Activity
Please return every line of the material verbatim and skip any images.

○ ○ ○ ○

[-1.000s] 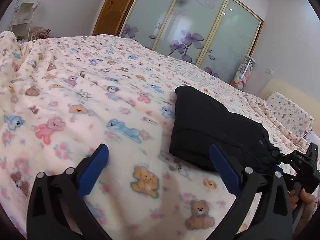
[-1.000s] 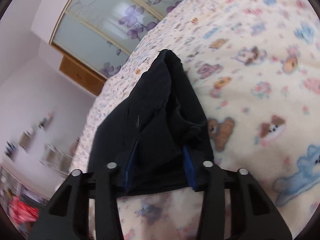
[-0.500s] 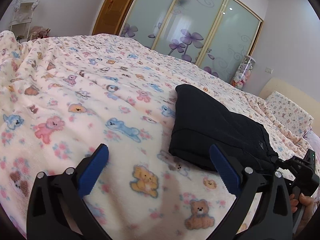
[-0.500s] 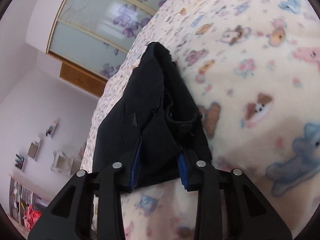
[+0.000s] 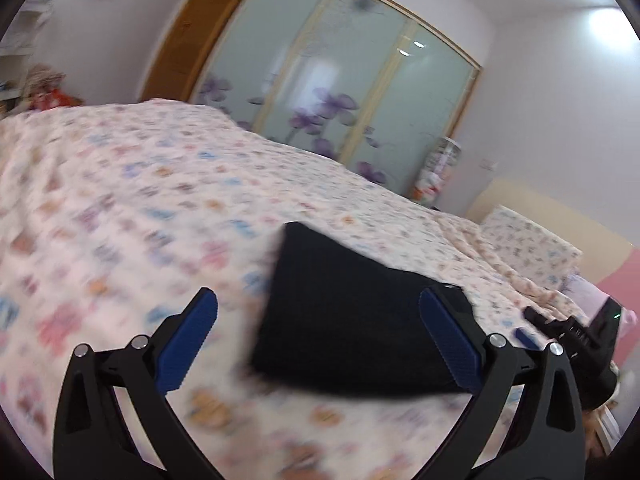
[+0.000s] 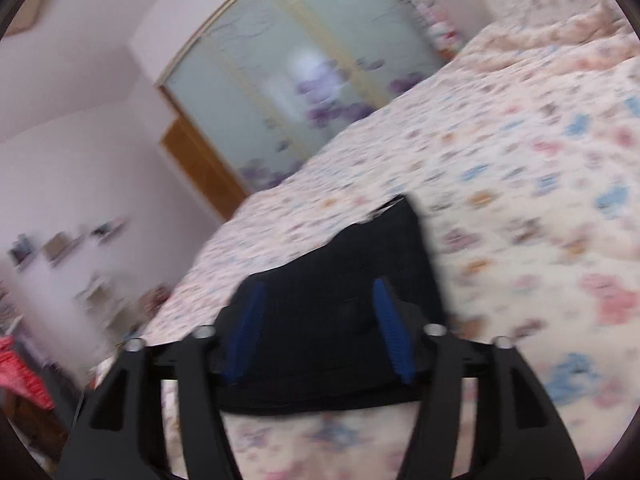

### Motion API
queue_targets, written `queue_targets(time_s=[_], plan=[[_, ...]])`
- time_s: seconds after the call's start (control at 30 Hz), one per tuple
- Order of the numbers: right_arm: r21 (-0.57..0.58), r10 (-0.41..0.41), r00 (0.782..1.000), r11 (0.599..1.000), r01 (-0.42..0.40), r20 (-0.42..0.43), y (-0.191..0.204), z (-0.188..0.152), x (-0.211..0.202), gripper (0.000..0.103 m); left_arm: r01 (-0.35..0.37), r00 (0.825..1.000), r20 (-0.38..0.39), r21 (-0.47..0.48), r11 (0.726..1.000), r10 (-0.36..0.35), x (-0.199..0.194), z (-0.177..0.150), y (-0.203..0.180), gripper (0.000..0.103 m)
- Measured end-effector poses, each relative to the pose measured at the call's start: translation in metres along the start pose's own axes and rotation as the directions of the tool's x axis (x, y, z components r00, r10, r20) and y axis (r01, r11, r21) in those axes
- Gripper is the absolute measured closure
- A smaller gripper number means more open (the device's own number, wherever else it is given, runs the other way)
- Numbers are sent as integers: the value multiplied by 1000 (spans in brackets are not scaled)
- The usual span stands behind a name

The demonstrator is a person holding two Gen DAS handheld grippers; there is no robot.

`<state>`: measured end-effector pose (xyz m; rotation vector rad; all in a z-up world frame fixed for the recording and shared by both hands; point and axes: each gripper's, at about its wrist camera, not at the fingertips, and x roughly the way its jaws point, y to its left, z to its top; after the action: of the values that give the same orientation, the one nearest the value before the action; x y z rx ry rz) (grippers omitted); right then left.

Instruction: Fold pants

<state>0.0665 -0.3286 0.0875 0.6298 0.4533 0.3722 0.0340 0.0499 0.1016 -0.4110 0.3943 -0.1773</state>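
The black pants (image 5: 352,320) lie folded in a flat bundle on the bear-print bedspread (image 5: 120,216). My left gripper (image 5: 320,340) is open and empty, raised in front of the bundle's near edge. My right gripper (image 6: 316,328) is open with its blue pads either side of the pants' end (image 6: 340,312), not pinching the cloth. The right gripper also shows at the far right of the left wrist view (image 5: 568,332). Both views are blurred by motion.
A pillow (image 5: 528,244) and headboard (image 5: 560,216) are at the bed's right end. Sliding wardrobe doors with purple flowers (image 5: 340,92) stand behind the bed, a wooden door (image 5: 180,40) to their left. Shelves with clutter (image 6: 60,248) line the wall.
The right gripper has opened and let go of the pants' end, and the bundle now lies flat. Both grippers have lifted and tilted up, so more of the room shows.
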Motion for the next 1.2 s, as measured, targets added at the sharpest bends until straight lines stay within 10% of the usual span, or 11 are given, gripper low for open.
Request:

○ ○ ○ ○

Completed exercise
[-1.000s] 
[-1.000s] 
[-0.500s] 
[-0.500s] 
[+0.000s] 
[+0.000s] 

### Motion API
queue_targets, written `queue_targets(time_s=[_], plan=[[_, ...]])`
- time_s: seconds after the call's start (control at 30 Hz), one per tuple
- Order of the numbers: right_arm: r21 (-0.57..0.58), r10 (-0.41..0.41), r00 (0.782..1.000), r11 (0.599..1.000), r01 (-0.42..0.40), r20 (-0.42..0.43), y (-0.191..0.204), z (-0.188..0.152), x (-0.211..0.202), gripper (0.000..0.103 m); left_arm: r01 (-0.35..0.37), r00 (0.825..1.000), r20 (-0.38..0.39), r21 (-0.47..0.48), r11 (0.726..1.000), r10 (-0.36..0.35), x (-0.199..0.194), z (-0.177..0.150), y (-0.203..0.180), gripper (0.000..0.103 m)
- Measured end-effector poses, each relative to the pose measured at the call's start: translation in metres along the start pose's own axes and rotation as the directions of the tool's x axis (x, y, z components r00, r10, r20) and y axis (r01, r11, r21) in those axes
- Gripper is the absolute measured closure
- A smaller gripper number means more open (the device's own number, wherever else it is given, runs the other way)
- Numbers are sent as integers: the value multiplied by 1000 (spans in brackets are not scaled)
- The usual span stands behind a name

The demonstrator is a person holding two Gen DAS handheld grippers; there is no robot.

`<state>`: measured end-effector pose (xyz m; rotation vector rad; all in a z-up world frame fixed for the recording and shared by both hands; point and axes: each gripper's, at about its wrist camera, not at the fingertips, and x roughly the way its jaws point, y to its left, z to its top; after the action: of the values that give the same orientation, the one nearest the value before the action; x y z rx ry rz) (grippers omitted); right then left.

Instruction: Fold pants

<state>0.0665 -0.3286 0.0875 0.6298 0.4533 0.3722 0.0340 0.0499 0.1016 -0.4110 0.3943 -0.1773</state>
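The black pants (image 5: 352,320) lie folded in a flat bundle on the bear-print bedspread (image 5: 120,216). My left gripper (image 5: 320,340) is open and empty, raised in front of the bundle's near edge. My right gripper (image 6: 316,328) is open with its blue pads either side of the pants' end (image 6: 340,312), not pinching the cloth. The right gripper also shows at the far right of the left wrist view (image 5: 568,332). Both views are blurred by motion.
A pillow (image 5: 528,244) and headboard (image 5: 560,216) are at the bed's right end. Sliding wardrobe doors with purple flowers (image 5: 340,92) stand behind the bed, a wooden door (image 5: 180,40) to their left. Shelves with clutter (image 6: 60,248) line the wall.
The right gripper has opened and let go of the pants' end, and the bundle now lies flat. Both grippers have lifted and tilted up, so more of the room shows.
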Motion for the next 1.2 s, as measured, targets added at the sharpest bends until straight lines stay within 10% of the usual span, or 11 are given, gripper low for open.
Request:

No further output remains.